[REQUIRED WORK]:
Print out all the records, word for word.

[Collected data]

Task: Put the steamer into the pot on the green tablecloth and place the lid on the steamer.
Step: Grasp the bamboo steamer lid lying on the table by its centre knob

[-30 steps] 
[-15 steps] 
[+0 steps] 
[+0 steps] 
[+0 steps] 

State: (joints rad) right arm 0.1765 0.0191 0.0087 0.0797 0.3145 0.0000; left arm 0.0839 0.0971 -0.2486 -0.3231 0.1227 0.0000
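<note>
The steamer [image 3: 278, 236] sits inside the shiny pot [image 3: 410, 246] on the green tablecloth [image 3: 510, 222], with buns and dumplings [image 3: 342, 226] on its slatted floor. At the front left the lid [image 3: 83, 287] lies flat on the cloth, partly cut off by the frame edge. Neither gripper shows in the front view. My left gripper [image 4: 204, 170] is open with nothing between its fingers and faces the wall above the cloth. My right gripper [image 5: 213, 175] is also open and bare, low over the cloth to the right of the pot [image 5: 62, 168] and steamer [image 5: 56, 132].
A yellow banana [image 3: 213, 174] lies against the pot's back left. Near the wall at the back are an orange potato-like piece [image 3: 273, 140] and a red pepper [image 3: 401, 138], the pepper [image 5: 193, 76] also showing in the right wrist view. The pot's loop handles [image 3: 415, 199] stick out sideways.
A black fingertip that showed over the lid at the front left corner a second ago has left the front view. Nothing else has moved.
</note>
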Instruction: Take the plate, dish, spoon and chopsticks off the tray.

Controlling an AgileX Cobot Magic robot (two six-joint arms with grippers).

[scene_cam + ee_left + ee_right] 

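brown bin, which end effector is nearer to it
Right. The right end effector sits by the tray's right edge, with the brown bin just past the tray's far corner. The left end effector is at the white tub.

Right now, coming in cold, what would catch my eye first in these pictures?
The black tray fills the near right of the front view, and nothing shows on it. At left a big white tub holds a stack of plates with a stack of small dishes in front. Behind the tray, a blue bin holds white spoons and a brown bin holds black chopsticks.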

[RESPONSE AREA]:
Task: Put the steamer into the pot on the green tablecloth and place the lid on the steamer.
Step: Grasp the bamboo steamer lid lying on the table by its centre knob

[-30 steps] 
[-15 steps] 
[+0 steps] 
[+0 steps] 
[+0 steps] 

State: (joints rad) right arm 0.1765 0.0191 0.0087 0.0797 0.3145 0.0000; left arm 0.0839 0.0971 -0.2486 -0.3231 0.1227 0.0000
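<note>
The steamer [image 3: 278, 236] sits inside the shiny pot [image 3: 410, 246] on the green tablecloth [image 3: 510, 222], with buns and dumplings [image 3: 342, 226] on its slatted floor. At the front left the lid [image 3: 83, 287] lies flat on the cloth, partly cut off by the frame edge. Neither gripper shows in the front view. My left gripper [image 4: 204, 170] is open with nothing between its fingers and faces the wall above the cloth. My right gripper [image 5: 213, 175] is also open and bare, low over the cloth to the right of the pot [image 5: 62, 168] and steamer [image 5: 56, 132].
A yellow banana [image 3: 213, 174] lies against the pot's back left. Near the wall at the back are an orange potato-like piece [image 3: 273, 140] and a red pepper [image 3: 401, 138], the pepper [image 5: 193, 76] also showing in the right wrist view. The pot's loop handles [image 3: 415, 199] stick out sideways.
A black fingertip that showed over the lid at the front left corner a second ago has left the front view. Nothing else has moved.
</note>
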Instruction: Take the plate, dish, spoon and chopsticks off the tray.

Controlling an AgileX Cobot Magic robot (two six-joint arms with grippers).

[scene_cam + ee_left + ee_right] 

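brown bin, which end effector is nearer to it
Right. The right end effector sits by the tray's right edge, with the brown bin just past the tray's far corner. The left end effector is at the white tub.

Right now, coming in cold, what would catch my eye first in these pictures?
The black tray fills the near right of the front view, and nothing shows on it. At left a big white tub holds a stack of plates with a stack of small dishes in front. Behind the tray, a blue bin holds white spoons and a brown bin holds black chopsticks.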

Nothing else belongs in the answer.